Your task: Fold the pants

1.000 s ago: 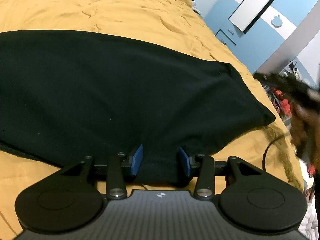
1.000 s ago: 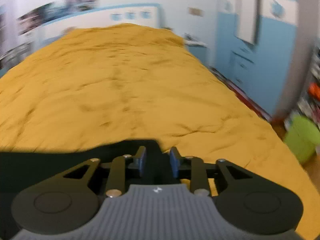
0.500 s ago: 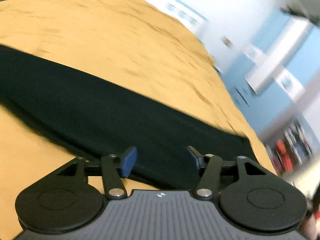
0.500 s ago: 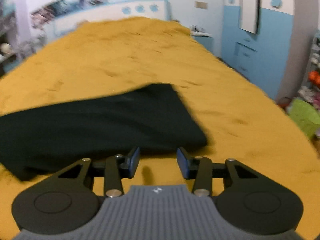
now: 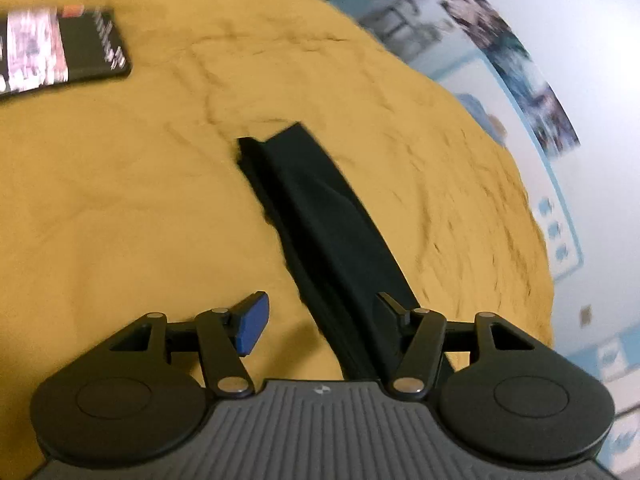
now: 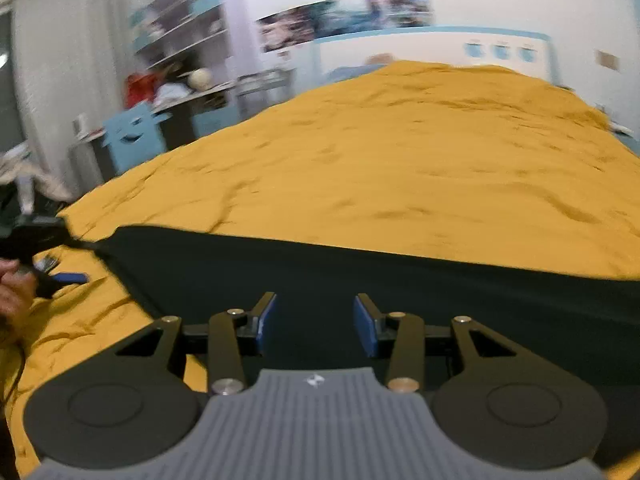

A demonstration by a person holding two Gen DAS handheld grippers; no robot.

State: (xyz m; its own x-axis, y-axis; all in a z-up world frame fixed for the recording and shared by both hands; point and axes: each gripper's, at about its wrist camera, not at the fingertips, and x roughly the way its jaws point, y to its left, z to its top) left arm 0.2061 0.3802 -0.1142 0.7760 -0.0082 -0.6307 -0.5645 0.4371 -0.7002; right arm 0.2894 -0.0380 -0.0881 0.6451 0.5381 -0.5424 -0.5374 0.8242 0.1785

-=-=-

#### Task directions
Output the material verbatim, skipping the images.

#### Output for this exercise
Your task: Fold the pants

1.000 s ago: 
1.000 s ago: 
0.500 s ago: 
0.500 s ago: 
now: 
now: 

A demonstration by a person holding two Gen DAS handheld grippers; no robot.

State: (xyz m; its own x-axis, y-axis; all in a z-up world frame fixed for the recording and shared by both hands; point and axes: each gripper's, at about its wrist camera, not at the fingertips, and x roughly the way its jaws point, y to its left, z to its top) left arm 0.2061 0.3802 -0.1142 0.7760 -0.0082 -0.6307 -0.5645 0.4371 -0.7002; right arm 0.2894 -0.0380 -0.0881 0.6451 0.5381 -0.5424 -0.5374 0.8242 0.1785

No further work remains in this exercise.